Section titled “Design Choice: Separate setState and updateState”

In React’s useState, the setter function accepts both a direct value and an updater function (overloaded):

// React useState — single setter handles both forms
setCount(5); // direct value
setCount((prev) => prev + 1); // updater function

SynState intentionally separates these into two distinct functions — setState for setting a value directly and updateState for updating based on the previous state:

// SynState — explicit, separate functions
setState(5); // direct value
updateState((prev) => prev + 1); // updater function

This avoids the ambiguity of overloaded signatures and makes the intent of each call explicit. There is no runtime guessing about whether the argument is a value or a function.

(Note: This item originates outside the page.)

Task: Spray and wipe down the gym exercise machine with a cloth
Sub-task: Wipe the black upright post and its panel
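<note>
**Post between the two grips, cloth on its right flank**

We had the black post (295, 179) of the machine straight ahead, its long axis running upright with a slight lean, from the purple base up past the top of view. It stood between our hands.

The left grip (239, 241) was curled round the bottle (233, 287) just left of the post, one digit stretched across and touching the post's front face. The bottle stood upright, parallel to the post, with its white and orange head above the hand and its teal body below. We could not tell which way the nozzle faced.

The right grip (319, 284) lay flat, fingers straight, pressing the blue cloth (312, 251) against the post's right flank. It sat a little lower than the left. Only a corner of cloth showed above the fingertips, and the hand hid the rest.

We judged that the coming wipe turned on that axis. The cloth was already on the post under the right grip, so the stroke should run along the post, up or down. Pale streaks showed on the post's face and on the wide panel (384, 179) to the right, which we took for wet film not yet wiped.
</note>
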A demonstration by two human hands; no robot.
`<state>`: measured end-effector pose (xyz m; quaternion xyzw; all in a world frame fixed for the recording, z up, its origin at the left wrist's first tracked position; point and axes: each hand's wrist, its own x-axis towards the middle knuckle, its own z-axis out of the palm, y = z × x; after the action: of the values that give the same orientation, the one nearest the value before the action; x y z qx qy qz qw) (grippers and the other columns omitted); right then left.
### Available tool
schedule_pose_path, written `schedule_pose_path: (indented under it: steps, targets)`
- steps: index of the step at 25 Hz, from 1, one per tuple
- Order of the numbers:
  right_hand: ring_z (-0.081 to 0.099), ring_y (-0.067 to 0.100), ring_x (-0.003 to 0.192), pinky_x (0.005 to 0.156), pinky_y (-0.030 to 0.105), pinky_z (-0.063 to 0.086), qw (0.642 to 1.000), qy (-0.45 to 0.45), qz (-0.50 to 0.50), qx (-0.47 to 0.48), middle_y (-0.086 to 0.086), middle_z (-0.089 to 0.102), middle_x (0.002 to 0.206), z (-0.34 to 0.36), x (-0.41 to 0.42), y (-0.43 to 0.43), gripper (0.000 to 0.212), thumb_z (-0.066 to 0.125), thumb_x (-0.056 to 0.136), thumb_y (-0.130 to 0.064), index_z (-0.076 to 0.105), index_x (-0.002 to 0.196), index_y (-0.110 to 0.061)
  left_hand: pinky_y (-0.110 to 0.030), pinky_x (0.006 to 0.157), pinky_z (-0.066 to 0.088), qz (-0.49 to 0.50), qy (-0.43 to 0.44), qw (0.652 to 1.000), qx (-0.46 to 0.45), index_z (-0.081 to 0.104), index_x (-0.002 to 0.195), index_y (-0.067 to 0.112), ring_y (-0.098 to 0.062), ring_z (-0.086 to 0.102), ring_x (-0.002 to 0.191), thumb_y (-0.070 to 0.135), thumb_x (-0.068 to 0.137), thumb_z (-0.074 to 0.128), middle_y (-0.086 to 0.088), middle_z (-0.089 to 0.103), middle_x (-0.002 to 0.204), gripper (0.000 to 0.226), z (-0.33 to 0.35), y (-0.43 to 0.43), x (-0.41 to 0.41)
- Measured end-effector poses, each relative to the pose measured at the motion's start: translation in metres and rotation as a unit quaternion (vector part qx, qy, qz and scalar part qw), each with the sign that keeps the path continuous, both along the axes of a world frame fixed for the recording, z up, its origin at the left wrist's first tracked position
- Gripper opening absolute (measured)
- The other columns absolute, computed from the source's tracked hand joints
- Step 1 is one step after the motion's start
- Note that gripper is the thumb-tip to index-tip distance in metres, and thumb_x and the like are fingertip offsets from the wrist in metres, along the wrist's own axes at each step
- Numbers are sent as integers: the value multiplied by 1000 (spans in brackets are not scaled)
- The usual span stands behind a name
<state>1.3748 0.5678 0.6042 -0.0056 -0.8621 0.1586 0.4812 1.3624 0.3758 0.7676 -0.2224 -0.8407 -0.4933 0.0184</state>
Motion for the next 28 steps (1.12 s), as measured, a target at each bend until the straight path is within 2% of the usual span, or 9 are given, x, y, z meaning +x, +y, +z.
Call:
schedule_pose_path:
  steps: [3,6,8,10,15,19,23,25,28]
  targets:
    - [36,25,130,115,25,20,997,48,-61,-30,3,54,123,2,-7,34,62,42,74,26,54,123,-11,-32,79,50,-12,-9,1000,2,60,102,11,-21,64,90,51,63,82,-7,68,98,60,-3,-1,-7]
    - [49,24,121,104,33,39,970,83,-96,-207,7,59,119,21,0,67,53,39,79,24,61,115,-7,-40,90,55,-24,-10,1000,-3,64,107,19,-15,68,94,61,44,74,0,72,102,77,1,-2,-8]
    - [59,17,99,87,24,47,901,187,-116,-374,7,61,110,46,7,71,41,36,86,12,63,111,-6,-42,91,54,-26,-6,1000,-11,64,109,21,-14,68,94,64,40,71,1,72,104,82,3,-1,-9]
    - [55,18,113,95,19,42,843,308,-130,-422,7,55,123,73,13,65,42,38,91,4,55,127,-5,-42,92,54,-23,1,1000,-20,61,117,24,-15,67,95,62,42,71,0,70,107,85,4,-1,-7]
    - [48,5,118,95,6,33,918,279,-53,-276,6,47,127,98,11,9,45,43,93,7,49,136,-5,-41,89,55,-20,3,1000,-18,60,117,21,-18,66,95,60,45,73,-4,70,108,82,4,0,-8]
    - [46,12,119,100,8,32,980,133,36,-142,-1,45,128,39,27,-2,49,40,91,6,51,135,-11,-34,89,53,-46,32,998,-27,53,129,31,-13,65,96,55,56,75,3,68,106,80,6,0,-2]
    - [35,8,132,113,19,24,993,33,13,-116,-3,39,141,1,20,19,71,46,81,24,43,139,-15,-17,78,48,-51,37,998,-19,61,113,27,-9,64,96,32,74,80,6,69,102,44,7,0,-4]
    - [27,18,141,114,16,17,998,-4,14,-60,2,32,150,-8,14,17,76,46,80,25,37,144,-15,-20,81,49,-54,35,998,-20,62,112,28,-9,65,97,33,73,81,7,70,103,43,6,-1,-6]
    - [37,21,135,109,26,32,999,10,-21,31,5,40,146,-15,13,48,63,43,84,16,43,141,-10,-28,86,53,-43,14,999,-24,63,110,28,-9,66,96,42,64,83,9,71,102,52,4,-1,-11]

For state that transitions through well-defined actions, createReducer provides a familiar Redux-like pattern. Instead of setState / updateState, you dispatch typed actions:

type Action = Readonly<{ type: 'increment' } | { type: 'decrement' }>;
const [state, dispatch] = createReducer((s: number, action: Action) => {
switch (action.type) {
case 'increment':
return s + 1;
case 'decrement':
return s - 1;
}
}, 0);
dispatch({ type: 'increment' }); // state is now 1

Like createState, dispatch executes synchronously and returns the new state. The returned state is an InitializedObservable that you can subscribe to or derive from with operators.

See the API reference for createReducer for a full example.

For boolean flags (modals, drawers, dark mode, etc.), createBooleanState provides convenient named methods so you don’t need to write () => setState(true) wrappers:

const [isOpen$, { setTrue: open, setFalse: close, toggle }] =
createBooleanState(false);
open(); // isOpen$ emits true
close(); // isOpen$ emits false
toggle(); // isOpen$ emits true

The returned methods (setTrue, setFalse, toggle) have stable references and can be passed directly as event handler callbacks.

See the API reference for createBooleanState for a full example with React integration.